Viele Comicstars von allen Kontinenten sind bereits nach Erlangen gekommen. Einen bayerischen Ministerpräsidenten gab es hier jedoch noch nicht. Der Besuch von Amtsinhaber Markus Söder ging dann am Freitagnachmittag aber auch schnell über die Bühne. In einem kurzen Gespräch mit Steffen Volkmer vom Panini-Verlag erzählte der CSU-Chef von seiner Vorliebe für das Genre. Sein erster Comic sei "Fix und Foxi" gewesen, sagte Söder. Allerdings habe seine Mutter die Leidenschaft für Comics "nicht sehr unterstützt". Zu seinen Lieblingscomics zählt er auch die Marvel-Serien "Die Fantastischen Vier", "Spider-Man" und "Die Rächer" (der damalige deutsche Titel der "Avengers").
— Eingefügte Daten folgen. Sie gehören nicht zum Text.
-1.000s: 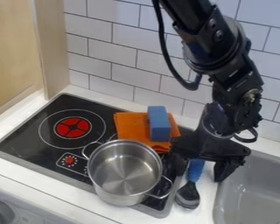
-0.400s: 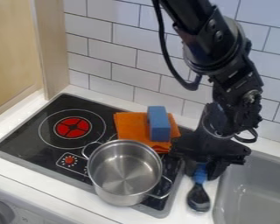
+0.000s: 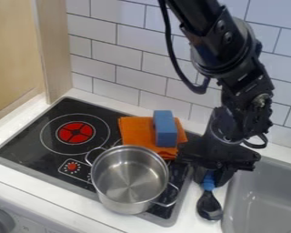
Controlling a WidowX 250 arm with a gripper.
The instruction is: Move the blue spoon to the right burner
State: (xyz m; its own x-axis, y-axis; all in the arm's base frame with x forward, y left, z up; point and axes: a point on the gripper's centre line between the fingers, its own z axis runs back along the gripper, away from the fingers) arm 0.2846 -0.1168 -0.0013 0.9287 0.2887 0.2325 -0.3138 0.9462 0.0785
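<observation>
Since the first frame: the hand (image 3: 212, 179) has narrowed from wide open to nearly closed on the spoon's blue handle. The blue-handled spoon (image 3: 209, 207) has swung, black bowl end now nearer the sink (image 3: 256, 183). Spoon is on the white tabletop (image 3: 187, 219), between cooktop (image 3: 29, 139) and sink, bowl end toward the front. Steel pot (image 3: 129, 177) sits on the cooktop's right side. Blue sponge (image 3: 165, 129) on orange cloth (image 3: 134, 132) behind it.
</observation>
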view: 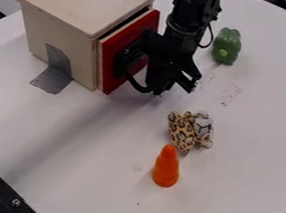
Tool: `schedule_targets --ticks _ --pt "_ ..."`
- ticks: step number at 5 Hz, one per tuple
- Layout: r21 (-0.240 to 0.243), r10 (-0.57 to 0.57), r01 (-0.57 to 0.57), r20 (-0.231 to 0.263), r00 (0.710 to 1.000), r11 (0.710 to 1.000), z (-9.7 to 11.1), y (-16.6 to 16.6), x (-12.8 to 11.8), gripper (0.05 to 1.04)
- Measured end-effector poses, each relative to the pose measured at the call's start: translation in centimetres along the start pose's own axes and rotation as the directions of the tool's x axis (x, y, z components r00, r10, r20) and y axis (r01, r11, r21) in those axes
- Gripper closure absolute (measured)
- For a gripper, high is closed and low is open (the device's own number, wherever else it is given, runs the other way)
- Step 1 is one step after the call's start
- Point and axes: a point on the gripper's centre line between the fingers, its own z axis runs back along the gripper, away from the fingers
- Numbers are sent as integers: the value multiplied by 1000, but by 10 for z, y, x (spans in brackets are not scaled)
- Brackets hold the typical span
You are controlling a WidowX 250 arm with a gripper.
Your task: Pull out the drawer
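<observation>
Presently: Gripper Beside a Slightly Open Drawer

The pale surface [226, 202] supports a wooden box [56, 25], secured at its base by a strip of grey tape [58, 68]. The black arm [183, 21] descends from the top edge, alongside the box. The drawer [108, 68], red-fronted, occupies the side of the box facing the arm; a narrow dark gap along its upper edge suggests that it is slightly out. The gripper [174, 89] hangs beside this front, its fingers [159, 83] moderately parted, with nothing visible between them. A dark fitting [129, 58] lies against the red face; whether it is a handle or part of the gripper cannot be told.

Procedure (judged): the next step is to engage the drawer securely, then draw it straight away from the box. A level, steady pull should limit binding; a sideways component could twist the front or strain the taped base. Beyond the working area lie a spotted plush toy [182, 133], an orange cone-shaped object [166, 167] and, smallest, a green toy pepper [226, 46].
</observation>
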Motion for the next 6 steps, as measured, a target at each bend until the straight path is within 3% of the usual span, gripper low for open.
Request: schedule_targets --ticks 2,3,6 --pt "-7 -56 56 49 997 998 10 -16 -2 948" --pt "20 -117 116 66 991 993 14 -28 1 948" --pt "15 -191 191 43 981 982 14 -59 12 948"
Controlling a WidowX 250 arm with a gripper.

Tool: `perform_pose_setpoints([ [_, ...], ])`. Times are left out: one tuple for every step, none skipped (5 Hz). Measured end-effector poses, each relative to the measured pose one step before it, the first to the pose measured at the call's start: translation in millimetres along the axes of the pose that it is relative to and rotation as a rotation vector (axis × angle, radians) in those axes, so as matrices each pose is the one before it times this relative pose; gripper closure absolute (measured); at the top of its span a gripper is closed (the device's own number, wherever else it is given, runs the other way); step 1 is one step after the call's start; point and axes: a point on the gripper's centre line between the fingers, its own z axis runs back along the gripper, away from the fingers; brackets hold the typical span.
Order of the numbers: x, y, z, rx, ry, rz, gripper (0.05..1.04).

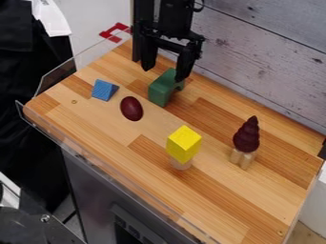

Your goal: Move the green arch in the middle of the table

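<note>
A yellow block (183, 144) fronts the wide-spread claw (164, 74), near which the green arch (161, 89), likely light and rigid, invites gripping mid-body.

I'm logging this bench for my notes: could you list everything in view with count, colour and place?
Arch-shaped block: 1, green, table's back part
Triangular block: 1, blue, picture left
Smooth egg-shaped piece: 1, dark red, front of arch
Angular block: 1, yellow, atop round stub
Round wooden stub: 1, tan, centre front
Spiral cone: 1, maroon, atop wooden base
Wooden base: 1, pale, picture right
Wooden tabletop: 1, brown, beneath these
Plank wall: 1, whitish, behind
Robot arm: 1, black, top edge
Open pincer: 1, black, by arch
</note>
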Motion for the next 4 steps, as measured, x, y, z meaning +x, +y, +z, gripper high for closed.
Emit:
perform_pose_setpoints([
  [2.51,3.62,-6.55,-0.0041,0.0208,0.0035,0.084],
  [1.88,-0.22,-6.96,-0.0071,0.0239,-0.0057,0.084],
  [0.49,-1.94,-11.65,-0.0018,0.0341,-0.0073,0.084],
  [0.71,0.01,-13.8,-0.0054,0.0395,0.0009,0.084],
])
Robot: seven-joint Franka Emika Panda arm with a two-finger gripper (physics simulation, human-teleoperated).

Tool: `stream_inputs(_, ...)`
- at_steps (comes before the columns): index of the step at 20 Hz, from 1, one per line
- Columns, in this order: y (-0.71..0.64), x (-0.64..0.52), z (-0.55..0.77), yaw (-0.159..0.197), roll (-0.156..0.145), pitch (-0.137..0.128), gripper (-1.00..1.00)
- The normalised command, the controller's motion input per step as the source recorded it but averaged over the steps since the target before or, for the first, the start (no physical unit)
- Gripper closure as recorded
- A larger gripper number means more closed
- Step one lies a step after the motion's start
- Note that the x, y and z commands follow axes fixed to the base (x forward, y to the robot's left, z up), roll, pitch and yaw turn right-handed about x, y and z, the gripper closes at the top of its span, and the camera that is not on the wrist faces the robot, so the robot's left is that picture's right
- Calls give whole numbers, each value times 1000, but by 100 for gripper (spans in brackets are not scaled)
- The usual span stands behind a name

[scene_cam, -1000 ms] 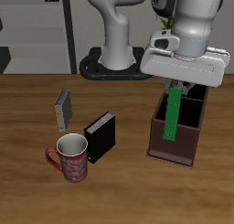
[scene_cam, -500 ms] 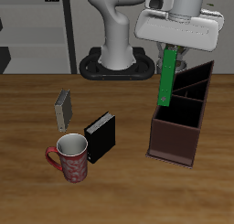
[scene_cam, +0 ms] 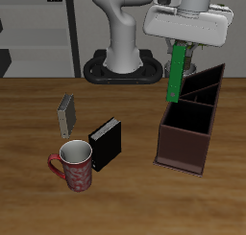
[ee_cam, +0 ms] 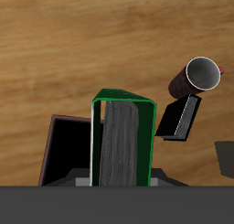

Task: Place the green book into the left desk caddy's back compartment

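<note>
Three books, one caddy, one mug.

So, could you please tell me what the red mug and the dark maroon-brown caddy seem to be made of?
The red mug looks like glazed ceramic, going by its patterned sides and pale rim. The dark maroon-brown caddy looks like matte wood or leather-like board, flat and without shine; the render leaves that open.
</note>
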Motion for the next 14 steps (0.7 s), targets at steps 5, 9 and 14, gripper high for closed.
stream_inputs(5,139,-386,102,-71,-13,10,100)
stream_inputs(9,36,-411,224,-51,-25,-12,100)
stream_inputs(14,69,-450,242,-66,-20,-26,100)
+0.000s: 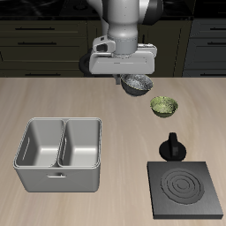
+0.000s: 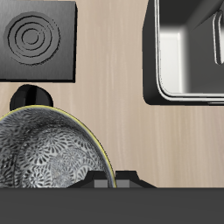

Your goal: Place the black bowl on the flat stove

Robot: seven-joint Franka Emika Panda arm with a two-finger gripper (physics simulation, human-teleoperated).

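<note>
My gripper (image 1: 126, 80) is shut on the rim of the black bowl (image 1: 135, 86) and holds it in the air above the back of the table. In the wrist view the black bowl (image 2: 39, 153) fills the space close to the fingers (image 2: 114, 181), with its grey-white mottled inside showing. The flat stove (image 1: 186, 190) is a black square plate with ring marks at the table's front edge, with its round black knob (image 1: 173, 146) just behind it. The flat stove (image 2: 39, 39) and the knob (image 2: 33, 94) also show in the wrist view, apart from the bowl.
A green-yellow patterned bowl (image 1: 164, 107) sits on the table just below and beside the held bowl. A grey double-basin metal tray (image 1: 60, 152) stands towards the front on the other side; it also shows in the wrist view (image 2: 188, 48). Dark cabinets stand behind the table.
</note>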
Einen politischen Seitenhieb kann er sich dabei nicht verkneifen: "Den Destructivus treffe ich jeden Tag im Parlament", sagt Söder in Anspielung auf eine hinterlistige Figur aus dem Asterix-Band "Streit um Asterix". Und er bemängelt, dass manch ein Politiker zwar sage, "Aus großer Kraft erwächst große Verantwortung", dabei aber gar nicht wisse, woher das Zitat stamme. Söder weiß es: von Onkel Ben aus "Spider-Man". Und dann erzählt Söder noch, der immer wieder auch bei öffentlichen Auftritten mit seiner Comic-Leidenschaft kokettiert, dass er bereits 50 Lichtschwerter, die Waffe aus den "Star Wars"-Filmen, geschenkt bekommen habe. Dabei seien ihm doch Geschenke mit Comic-Bezug viel lieber.

Preise, Preise, Preise

Comic-Salon bedeutet auch Max-und-Moritz-Preis. Traditionell wird in Erlangen der wohl wichtigste deutsche Comic-Preis verliehen. Preise gibt es in neun Kategorien - und fast alle werden von Frauen gewonnen. Als beste deutschsprachige Comic-Künstlerin wird Birgit Weyhe ausgezeichnet, als bester deutschsprachiger Comic "Work-Life-Balance" von Aisha Franz. Den Preis für den besten internationalen Comic bekommt die Transfrau Steven Appleby für die Superheldengeschichte "Dragman". Zum besten Sachcomic kürt die Jury "Im Spiegelsaal" der schwedischen Künstlerin Liv Strömquist, als bester Comic für Kinder wird "Trip mit Tropf" von Josephine Mark geehrt.

Der neu geschaffene Preis für das beste deutschsprachige Comic-Debüt geht gleich an drei Werke: "Melek + ich" von Lina Ehrentraut, "Pfostenloch" von Daniela Heller und "Who's the Scatman?" von Jeff Chi. Der Spezialpreis der Jury geht an den Autor und Kurator Alexander Braun, der auch die Will-Eisner-Schau gestaltet hat. Den Publikumspreis erhält "Lisa und Lio" von Daniela Schreiter. Schon zuvor bekannt geworden war, dass der Japaner Naoki Urasawa den Sonderpreis für ein herausragendes Lebenswerk erhält. Er übersandte per Videobotschaft seinen Dank und sprach über sein weltweit gefeiertes Werk.